Exercise prompt: Make an exact copy of the records, and keep the pictures out of it.

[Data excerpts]
──────────

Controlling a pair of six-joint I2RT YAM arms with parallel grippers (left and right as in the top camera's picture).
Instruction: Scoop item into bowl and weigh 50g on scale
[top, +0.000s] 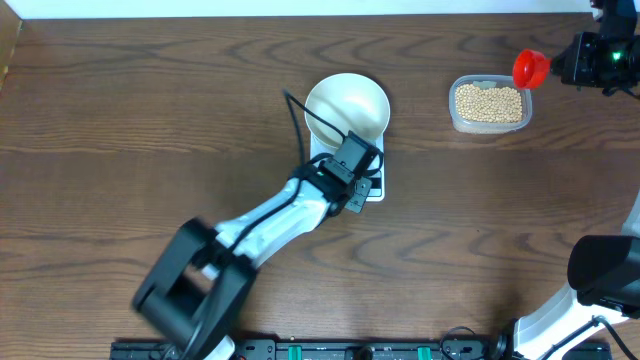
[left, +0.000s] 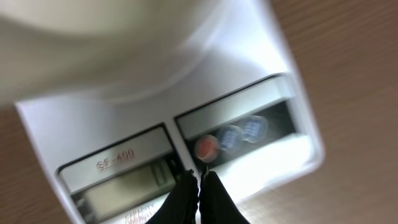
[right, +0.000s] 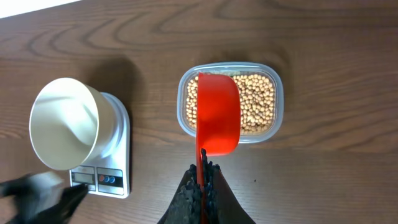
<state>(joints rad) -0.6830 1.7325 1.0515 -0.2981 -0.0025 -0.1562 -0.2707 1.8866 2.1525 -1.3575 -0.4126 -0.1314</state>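
Overhead centre: left gripper (left: 199, 180) pinched shut over scale (left: 112, 118); upper right, right gripper (right: 203, 177) clamps red scoop (right: 217, 118) above beans (right: 258, 102).

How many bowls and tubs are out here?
2. The white bowl sits on the scale near the middle of the overhead view. The clear tub of beans stands apart, to its right in that view. Nothing seems to hide another.

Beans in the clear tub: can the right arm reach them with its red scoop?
Probably yes. The right fingers hold the red scoop over the open tub, and nothing lies between it and the beans.
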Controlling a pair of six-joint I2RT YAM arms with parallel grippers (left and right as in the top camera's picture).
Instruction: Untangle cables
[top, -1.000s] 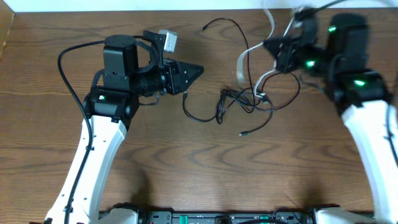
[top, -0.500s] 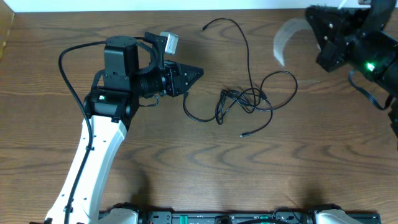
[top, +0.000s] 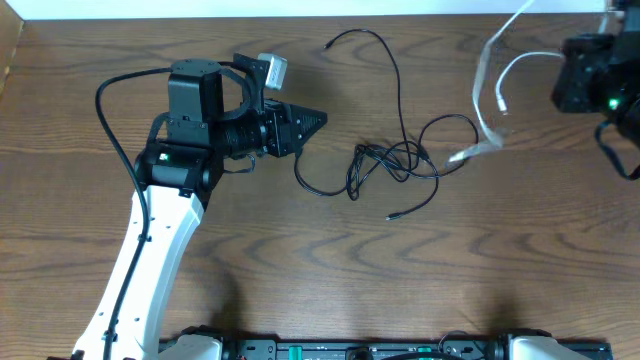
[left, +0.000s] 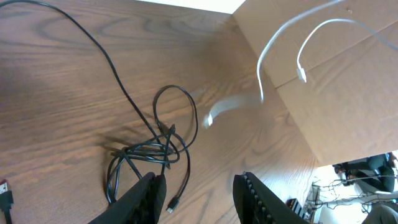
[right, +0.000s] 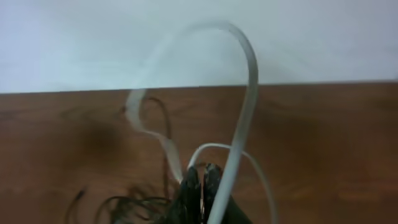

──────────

Finished exercise:
Controlling a pair of six-joint I2RT YAM arms with parallel grippers (left and right as in the top camera's picture).
Instruction: Scoop item into bowl and weigh 50g on scale
[top, +0.000s] 
[left, +0.000s] 
[right, +0.000s] 
<state>(joints rad) -0.6830 1.7325 1.0515 -0.2981 -0.0025 -0.1562 -0.2707 1.8866 2.1525 -1.3575 -0.4126 -0.1314</state>
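Overhead centre: left gripper (left: 199, 180) pinched shut over scale (left: 112, 118); upper right, right gripper (right: 203, 177) clamps red scoop (right: 217, 118) above beans (right: 258, 102).

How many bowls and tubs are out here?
2. The white bowl sits on the scale near the middle of the overhead view. The clear tub of beans stands apart, to its right in that view. Nothing seems to hide another.

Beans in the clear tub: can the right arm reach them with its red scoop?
Probably yes. The right fingers hold the red scoop over the open tub, and nothing lies between it and the beans.
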Controlling a pair of six-joint I2RT YAM arms with parallel grippers (left and right as in the top camera's picture).
Instruction: Untangle cables
[top, -1.000s] 
[top, -0.500s] 
[top, +0.000s] 
[left, +0.000s] 
[right, +0.000s] 

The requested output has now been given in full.